What is Structural Biology?
Structural biology refers to the three-dimensional arrangement of biological macromolecules including the arrangement of atoms within a protein or nucleic acid, the arrangement of proteins and nucleic acids into complex structures and the arrangement of such complexes in a cell. Structure is essential for understanding basic biological function and can also be applied directly towards the development of therapeutics using three-dimensional structures of proteins for which inhibition would be beneficial.
The past few decades have seen a revolution structural biology. Macromolecular crystallography has become a mature technique that permits structures to be obtained rapidly after suitable crystals have been grown, results that can be complemented by small angle solution X-ray scattering. NMR has emerged as a particularly useful technique to examine macromolecular dynamics in solution. Recently, cryo electron microscopy (cryoEM) has exploded with the advent of direct detectors that permit near atomic resolution on macromolecular complexes. We at UMass are well poised to harness all of these technical advances and apply them to important biological questions.
Our research in the area of Structural Biology
The Biochemistry and Molecular Pharmacology (BMP) department embraces experimental and computational approaches to determine the structure and dynamics of macromolecules that are involved in many biologically important systems. Structural biological research at UMass Medical School is diverse including basic issues of biological function often with an emphasis on clinically important problems. Among the areas actively being investigated are the processing of genetic material by molecular machines (Kelch); molecular recognition and specificity of RNA-binding proteins involved in mRNA stability in cancer-related proteins (Massi); molecular architecture involved in membrane targeting (Munson); understanding the molecular basis of luciferase function (Miller).
Some of our research includes using the three dimensional structures of key proteins to design inhibitory compounds that could become therapeutically useful. Such research includes: structural basis for drug resistance and specificity for critical viral and innate immune proteins (Schiffer, Kurt Yilmaz); design of inhibitors targeting a central player in cancer (Royer); developing therapeutics targeting arginine modifying enzyme, including the Protein Arginine Deiminases, which have been shown to play roles in a variety of inflammatory diseases and cancer (Thompson). Additionally, Dr. Chen Xu, our director of the new cryoEM facility is actively developing cryoEM protocols that will permit UMMS to become a leader in structural analysis of protein complexes.

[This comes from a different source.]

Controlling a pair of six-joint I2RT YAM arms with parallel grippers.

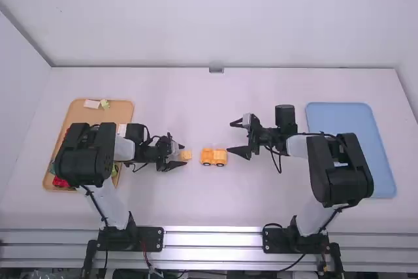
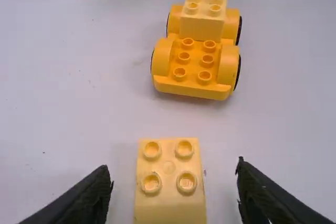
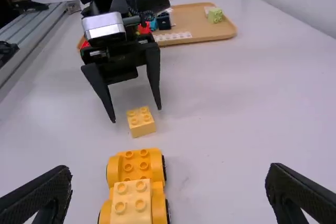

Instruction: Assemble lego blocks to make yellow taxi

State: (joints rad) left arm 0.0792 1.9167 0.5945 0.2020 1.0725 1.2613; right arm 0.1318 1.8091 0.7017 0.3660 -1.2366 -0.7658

Our breakthrough discoveries
Among our important discoveries are the use of hundreds co-crystal structures of HIV and HCV proteases with substrates and inhibitors to develop the substrate envelope theory of drug resistance (Schiffer); gaining an atomic-level understanding of how the clamp loader ATPase opens the clamp to load it onto DNA (recognized as one of the top 54 structures in the history of crystallography) (Kelch); elucidating the molecular origin and functional effects of structural order and disorder in RNA-binding proteins (Massi); structure-based design of inhibitors for Protein Arginine Deiminases and elucidating the ordered calcium binding in PAD2 (Thompson); discovery of latent luciferase activity in nonluminescent organisms (Miller); development of computational algorithms for predicting protein-protein complex structures (Weng). We anticipate that the breakthrough discoveries are likely to continue at a strong pace especially given the new cryoEM facility being established under the leadership of Dr. Chen Xu.